Directed by Josef von Sternberg from a script by the great Ben Hecht, an early gangster film that seems to have set the template for a lot of what came after. Hecht even uses great chunks of the plot of this film (for which he won the first Academy Award for best original story) in his screenplay for Hawks' SCARFACE. The plot centers on a rivalry between two gang leaders (exactly what their gangs do is never really spelled out), one of whom takes a down and outer under his wing and sets him up in some style. The refurbished down and outer, of course, falls for the gangster's moll, and it kind of goes along from there. This must have been pretty alarming stuff in 1927, but it felt rather tame now, and the similarities to SCARFACE are just too apparent for the movie to seem like much more than a footnote to the later film.
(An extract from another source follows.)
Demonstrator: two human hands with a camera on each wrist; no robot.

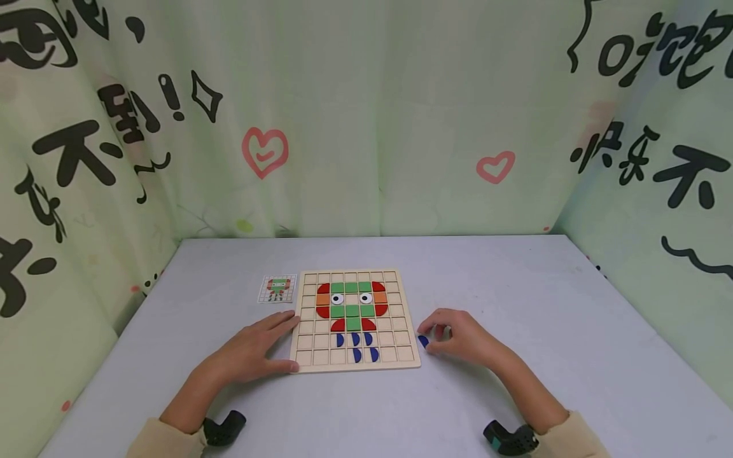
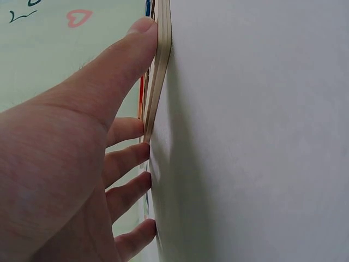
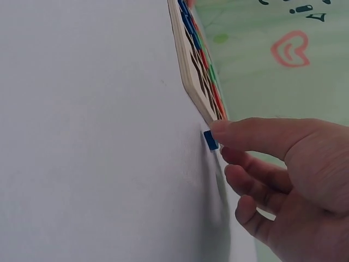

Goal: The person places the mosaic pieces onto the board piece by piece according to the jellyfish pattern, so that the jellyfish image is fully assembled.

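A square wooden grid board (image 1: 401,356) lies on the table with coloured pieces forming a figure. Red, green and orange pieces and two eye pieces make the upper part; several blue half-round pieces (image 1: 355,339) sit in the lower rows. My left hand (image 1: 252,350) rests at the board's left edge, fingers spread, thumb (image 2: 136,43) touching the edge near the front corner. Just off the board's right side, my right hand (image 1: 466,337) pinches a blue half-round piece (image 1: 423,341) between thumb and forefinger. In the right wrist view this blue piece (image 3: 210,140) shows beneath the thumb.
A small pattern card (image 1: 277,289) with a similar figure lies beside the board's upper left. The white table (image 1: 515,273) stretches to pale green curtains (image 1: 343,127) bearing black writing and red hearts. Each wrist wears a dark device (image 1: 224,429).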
An early science fiction film from Russia. This has been on my radar for years, every now and then I'd catch a glimpse of a photo of some of the remarkable Futurist cubist type sets and costumes for the scenes on Mars, and had been expecting a kind of cross between METROPOLIS and BATTLESHIP POTEMKIN, but got instead a rather tired Soviet propaganda piece, with some admittedly cool bits that weren't cool enough to alleviate the boredom. I fell asleep, and don't feel that I missed much.

A fascinating program of shorts featuring Oswald, Disney's cartoon star before Mickey. Well, the shorts were fascinating. The biggest drawback to the San Francisco Silent Film Festival were the people chosen to introduce the screenings, who occasionally went on too long without saying very much of substance or even interest. The Oswald program had the worst offender in Leonard Maltin, who took a lot of time to tell the audience what pretty much every one of us present almost assuredly already knew about the early history of Walt Disney, without ever once managing to be at all interesting in any way.

I did like the shorts, though. Fast and funny and above all lively. Cartoons at this period were usually pretty simple affairs, you were expected to just sit and appreciate the moving pictures of dogs and cats and mice. These shorts are not much different, but there are little moments that surprise, like an extended bit with a dog who is startled when his hot dog sceams in pain at each impending bite. The dog finally tearfully sets the bun down, and the hot dog runs happily away.

A wonderful festival, all around. I didn't make all of the screenings, but there were plenty who did. The same people seemed to be in the same seats at each screening I attended, clearly having stayed put between shows. I don't know if I have it in me to go quite that far, but the opportunity to see such great prints of these films, in such a great setting, with such an appreciative audience, is not one that I'm likely to pass up often. I think I'll be making this an annual trek.